One Unshakable Truth – Everyone has unseen battles they are fighting. Be kind.

#1 Change is not the same as transition.

#2 Personality matters.

#3 Role clarity counts.

#4 Principles set the pace.

#5 Purpose is power.

#6 Process matters.

Today let’s look at #7 Endings let us begin again. Acknowledge and accept that the past is behind you and that the future in front of you is worth working through, because it creates forward momentum. Momentum is a wonderful thing.

At the beginning of the series, I said that I was not going to refer to any current situations but simply give you principles and let you apply them, as you see fit. But this past week I’ve spoken to many leaders whose organizations have either been shut down completely, are half staffed and are working in virtual teams. I’ve heard from these leaders that they can’t sleep at night, feel a heavy burden all day, struggling with hard decisions that impact the lives and livelihoods of many people. They feel like their teams were pulling apart due to the separation requirements. They want to help their folks , but with everything on their plate, they are having a tough time coming up with effective ways to encourage people to pull together as this crisis lingers on.

An ex-military friend of mine who had served on the front lines once told me, “It’s hard to be creative when bullets are flying around your head.” As I listened these leaders’ internal battles, I was hurting for them, so I prayed for wisdom, pulled out my pen, and created something very practical they could apply immediately to help their people and teams regain their team spirit and sense positive momentum during these trying times.

Following is overview of what I designed. It is team communication strategy and some action ideas. I hope that you can apply something from this in your work and life.

Snapshot: This is a communication strategy and conversation plan designed to enhance unity and support the advancement of a healthy organization during a crisis situation. It Includes 4 team meeting agendas that can be used in either virtual or face-to-face team sessions.

Step1 – Create a Temporary Clarity Vision for the whole organization. This is done by defining a 2-months specific theme, goal or overall objective to rally around. One that will allow every employee to see how they can be a part and make a contribution to it. How do you do this ? Some organizations choose one of their core values or one key initiative or one big inspiring idea as their short-term clarity vision. It is also important to plan to have a celebration when things move back in-house or into your new normal.
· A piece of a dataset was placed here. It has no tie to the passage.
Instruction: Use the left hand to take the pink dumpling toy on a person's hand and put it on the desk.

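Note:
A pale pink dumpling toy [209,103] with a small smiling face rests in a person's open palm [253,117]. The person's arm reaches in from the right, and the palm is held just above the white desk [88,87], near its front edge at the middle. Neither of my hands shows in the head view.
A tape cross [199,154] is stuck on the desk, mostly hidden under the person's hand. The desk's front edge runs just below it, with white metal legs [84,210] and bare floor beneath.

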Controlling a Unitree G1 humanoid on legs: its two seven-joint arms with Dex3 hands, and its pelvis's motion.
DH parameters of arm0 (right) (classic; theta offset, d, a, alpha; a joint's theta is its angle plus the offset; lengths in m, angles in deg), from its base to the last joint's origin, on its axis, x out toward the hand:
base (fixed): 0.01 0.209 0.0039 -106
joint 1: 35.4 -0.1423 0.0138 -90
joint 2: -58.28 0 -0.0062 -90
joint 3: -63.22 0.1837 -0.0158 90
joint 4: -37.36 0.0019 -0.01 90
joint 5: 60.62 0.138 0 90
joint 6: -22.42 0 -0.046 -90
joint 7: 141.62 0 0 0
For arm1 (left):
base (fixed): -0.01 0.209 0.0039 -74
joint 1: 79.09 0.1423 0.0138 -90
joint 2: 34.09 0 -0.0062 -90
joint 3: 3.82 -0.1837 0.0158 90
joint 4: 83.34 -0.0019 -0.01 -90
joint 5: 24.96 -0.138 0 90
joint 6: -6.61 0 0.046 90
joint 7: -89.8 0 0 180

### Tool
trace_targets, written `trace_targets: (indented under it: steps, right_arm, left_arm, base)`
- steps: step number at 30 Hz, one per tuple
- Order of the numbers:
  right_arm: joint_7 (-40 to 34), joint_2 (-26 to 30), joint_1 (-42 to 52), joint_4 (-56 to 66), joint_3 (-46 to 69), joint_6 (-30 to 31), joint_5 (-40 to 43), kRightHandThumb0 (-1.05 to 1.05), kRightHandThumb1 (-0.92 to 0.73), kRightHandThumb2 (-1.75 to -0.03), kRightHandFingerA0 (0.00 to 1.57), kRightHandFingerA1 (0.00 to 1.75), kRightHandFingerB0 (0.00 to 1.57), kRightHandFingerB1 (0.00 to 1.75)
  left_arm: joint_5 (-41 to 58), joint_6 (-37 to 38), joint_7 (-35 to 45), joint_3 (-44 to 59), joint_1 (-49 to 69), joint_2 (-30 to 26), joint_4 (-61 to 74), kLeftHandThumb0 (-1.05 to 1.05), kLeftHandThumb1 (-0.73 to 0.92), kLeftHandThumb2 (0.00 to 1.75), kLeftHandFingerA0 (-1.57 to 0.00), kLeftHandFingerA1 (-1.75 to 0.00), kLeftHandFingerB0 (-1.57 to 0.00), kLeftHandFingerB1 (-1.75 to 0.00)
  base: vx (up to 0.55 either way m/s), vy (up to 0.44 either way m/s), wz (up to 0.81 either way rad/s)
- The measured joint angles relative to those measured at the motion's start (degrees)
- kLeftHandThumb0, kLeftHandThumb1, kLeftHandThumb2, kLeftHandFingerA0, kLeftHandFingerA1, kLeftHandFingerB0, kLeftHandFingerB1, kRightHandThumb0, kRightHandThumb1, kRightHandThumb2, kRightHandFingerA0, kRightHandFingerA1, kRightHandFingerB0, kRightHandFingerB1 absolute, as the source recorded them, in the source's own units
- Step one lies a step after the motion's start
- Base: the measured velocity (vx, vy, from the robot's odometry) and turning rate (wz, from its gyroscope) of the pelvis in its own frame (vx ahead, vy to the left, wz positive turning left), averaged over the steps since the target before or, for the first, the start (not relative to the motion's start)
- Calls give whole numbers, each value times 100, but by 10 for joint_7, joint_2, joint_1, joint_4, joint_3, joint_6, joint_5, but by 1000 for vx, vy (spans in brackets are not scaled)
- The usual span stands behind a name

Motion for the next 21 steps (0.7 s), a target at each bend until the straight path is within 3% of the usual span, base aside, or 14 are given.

This celebration is to acknowledge things that were accomplished by teams working together during this temporary clarity vision period.

Step 2- Leadership Approach and Team Meeting Outlines
The Team Leader needs to communicate clearly, intentionally and often. When communicating: Be Empathetic, Be Frequent, Be Simple and Clear, Be Honest, Be Hopeful

Purpose of each meeting: The purpose of these four 15-30 minute weekly meetings is to keep people informed about any upcoming changes, acknowledge challenges both personally and at work, share ideas together and help one another.

Week one:
1. Read the purpose of this meeting: *we are here today to try to stay informed about any upcoming changes, acknowledge challenges both personally and at work, share ideas together and help one another.
2. Check-in question – “Most of our daily routines have changed. In adjusting to this, what one good thing has come from this time for you? What has been hard?” (30 seconds each person)
3. Cover department or division announcements and happenings
4. Share about the temporary clarity theme. Ask people to think about ways they can help.

Week two:
1. Remind the group of the meeting purpose
2. Check-in question – “What has gotten easier since our last meeting? What has gotten more difficult?”
3. Cover department or division announcements and happenings
4. Ask about “Temporary clarity theme” activities: “What positive thing have you thought about, done or heard / saw someone else do?”

Week three:
1. Remind them of the meeting purpose
2. Check-in question – Say “Today let’s talk about remembering that there are things you can control and the things you can’t control. Share a personal example of when you wasted energy on something that was outside your control. Ask if someone has an example as well and why remembering this important during this time?
3. Cover department or division announcements and happenings
4. Ask about “Temporary clarity theme” activities: “What positive thing did you do or see some on do to support our theme ?”

Week four:
1. Remind them of the meeting purpose
2. Check-in question – “Today let’s talk about the bigger picture and the belief that we will get through this. Let me ask you “Can you recall a loss, crisis or big changes you have been through before and survived? Looking back what did you learn from that time?”
3. Cover department or division announcements and happenings
4. Ask about “Temporary clarity theme” activities: “What are your ideas of ways we can celebrate our accomplishments related to ‘our temporary theme’ when we get back to working onsite?”
• If this goes on past the Week four, just go back to the Week one and follow they same series.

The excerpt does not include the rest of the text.